Research has previously shown that the lateral prefrontal cortex is associated with emotion regulation in laboratory tests, but the effect has never been proven connected to experiences in day-to-day life.
This study involved healthy couples who have been in relationships for longer than three months. While in an fMRI scanner, participants viewed pictures of their partners with positive, negative, or neutral facial expressions, and their neural activity was recorded while reacting to the images. While in the lab, participants were also tested for their broader cognitive control skills, such as their ability to manage impulses and the shift and focus of attention.
For three weeks, the couples also recorded in an online diary their daily emotional states and whether they had had fights with their partners.
Hooker found that participants who displayed greater activity in their lateral prefrontal cortex while viewing their partner’s negative facial expressions in the scanner were less likely to report a negative mood the day after a fight, indicating they were better able to “bounce back” emotionally after the conflict.
She also found that those who had more activity in the lateral prefrontal cortex and greater emotional regulation after a fight displayed more cognitive control in laboratory tests, indicating a link between emotion regulation and broader cognitive control skills.
“The key factor is that the brain activity in the scanner predicted their experience in life,” said Hooker. “Scientists believe that what we are looking at in the scanner has relevance to daily life, but obviously we don’t live our lives in a scanner. If we can connect what we see in the scanner to somebody’s day-to-day emotion regulation capacity, it could help psychologists predict how well people will respond to stressful events in their lives.”
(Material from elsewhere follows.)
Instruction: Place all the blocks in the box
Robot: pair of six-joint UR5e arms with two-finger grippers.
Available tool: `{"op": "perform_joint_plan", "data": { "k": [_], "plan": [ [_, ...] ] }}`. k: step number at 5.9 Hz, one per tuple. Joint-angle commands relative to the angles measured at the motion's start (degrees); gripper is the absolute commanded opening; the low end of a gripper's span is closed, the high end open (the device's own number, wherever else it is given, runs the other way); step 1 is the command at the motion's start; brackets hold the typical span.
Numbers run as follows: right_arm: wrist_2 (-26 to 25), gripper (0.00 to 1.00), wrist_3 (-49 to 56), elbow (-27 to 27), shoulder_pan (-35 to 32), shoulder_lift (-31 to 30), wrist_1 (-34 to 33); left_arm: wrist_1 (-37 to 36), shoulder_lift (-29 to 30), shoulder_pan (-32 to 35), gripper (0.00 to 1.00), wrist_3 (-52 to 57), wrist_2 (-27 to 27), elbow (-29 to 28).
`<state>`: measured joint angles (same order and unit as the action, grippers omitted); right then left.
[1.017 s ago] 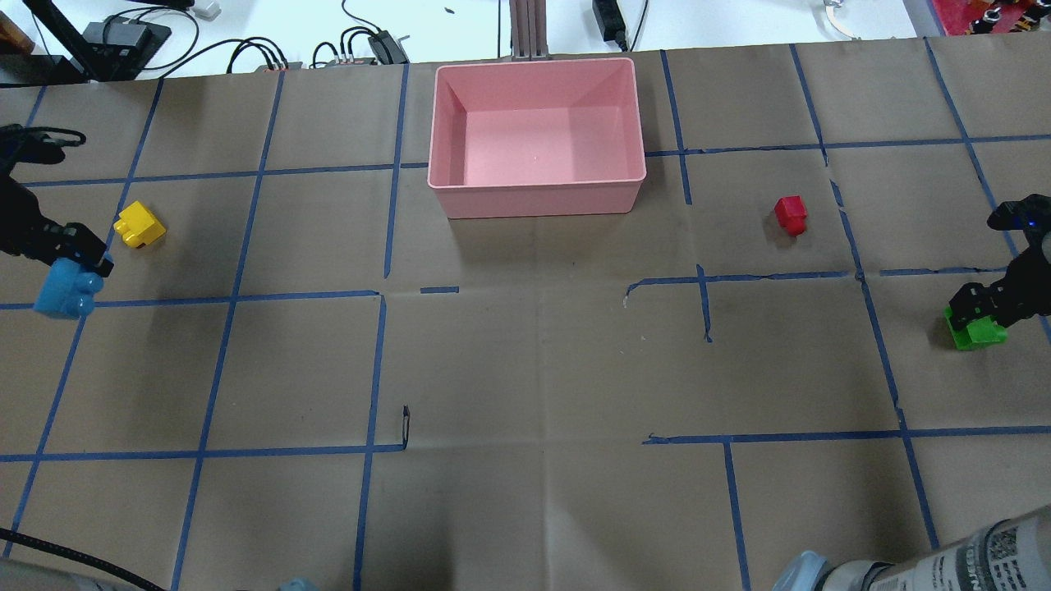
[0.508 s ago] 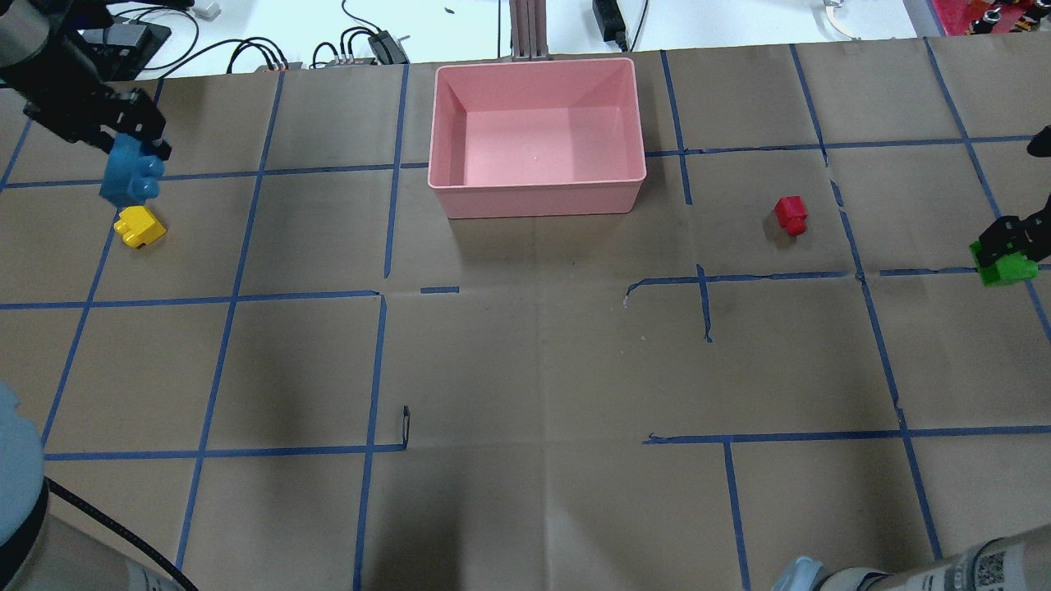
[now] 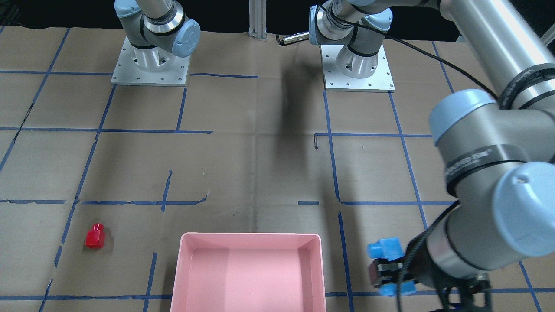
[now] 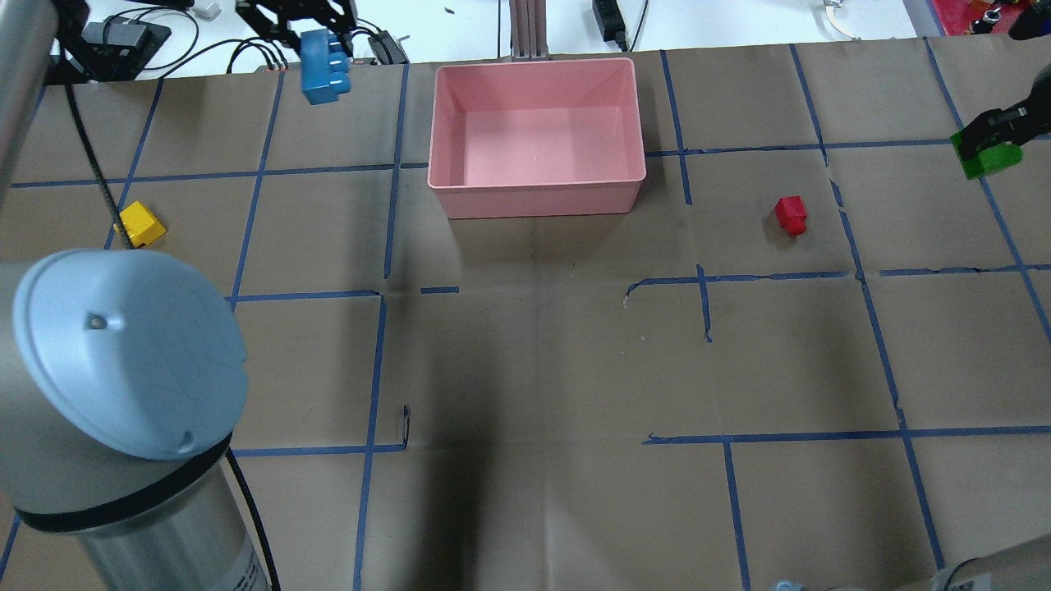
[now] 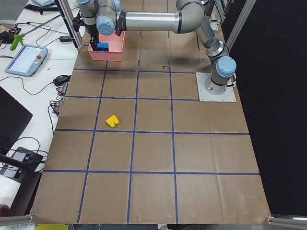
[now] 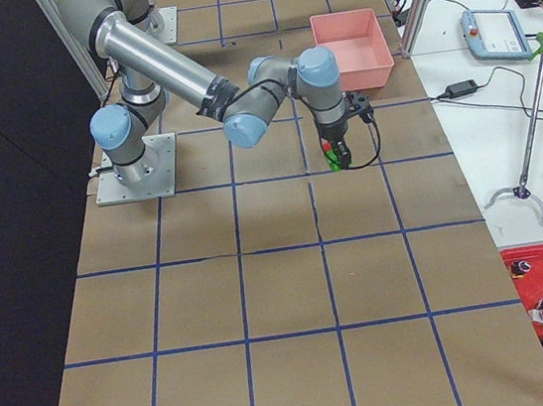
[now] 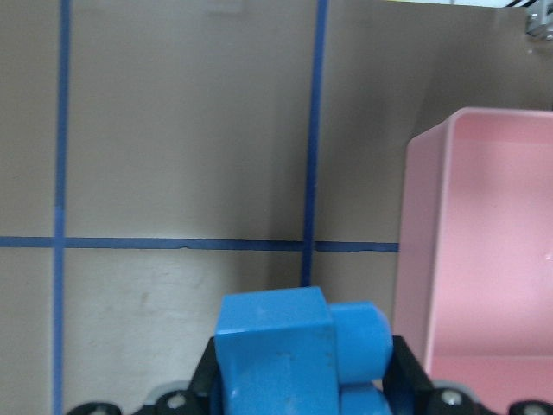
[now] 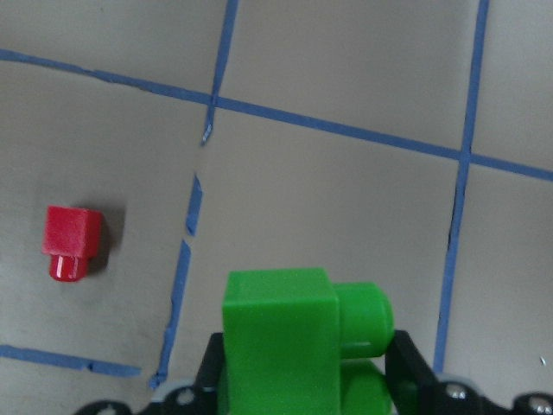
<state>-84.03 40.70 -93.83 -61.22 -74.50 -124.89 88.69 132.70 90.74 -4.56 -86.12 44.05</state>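
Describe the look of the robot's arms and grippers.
The left arm and right arm are silver tubes with light-blue round joint caps and black bands. A black cable runs along the left arm. The left gripper and right gripper are black.

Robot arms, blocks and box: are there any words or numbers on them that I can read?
On the left arm: dark lettering on its grey band, too blurred to read.
On the same arm, overhead view: a small label near the bottom edge, too small to read.
On the blue block, green block, red block, yellow block and box: no writing shows.
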Motion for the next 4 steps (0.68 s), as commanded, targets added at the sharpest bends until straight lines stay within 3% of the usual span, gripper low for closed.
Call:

While Hooker acknowledges that more work must be done to develop clinical applications for the research, it may be that lateral prefrontal cortex function provides information about a person’s vulnerability to develop mood problems after a stressful event. This raises the question as to whether increasing lateral prefrontal cortex function will improve emotion regulation capacity.
The research was funded by the National Institute of Mental Health and the National Alliance for Research on Schizophrenia and Depression.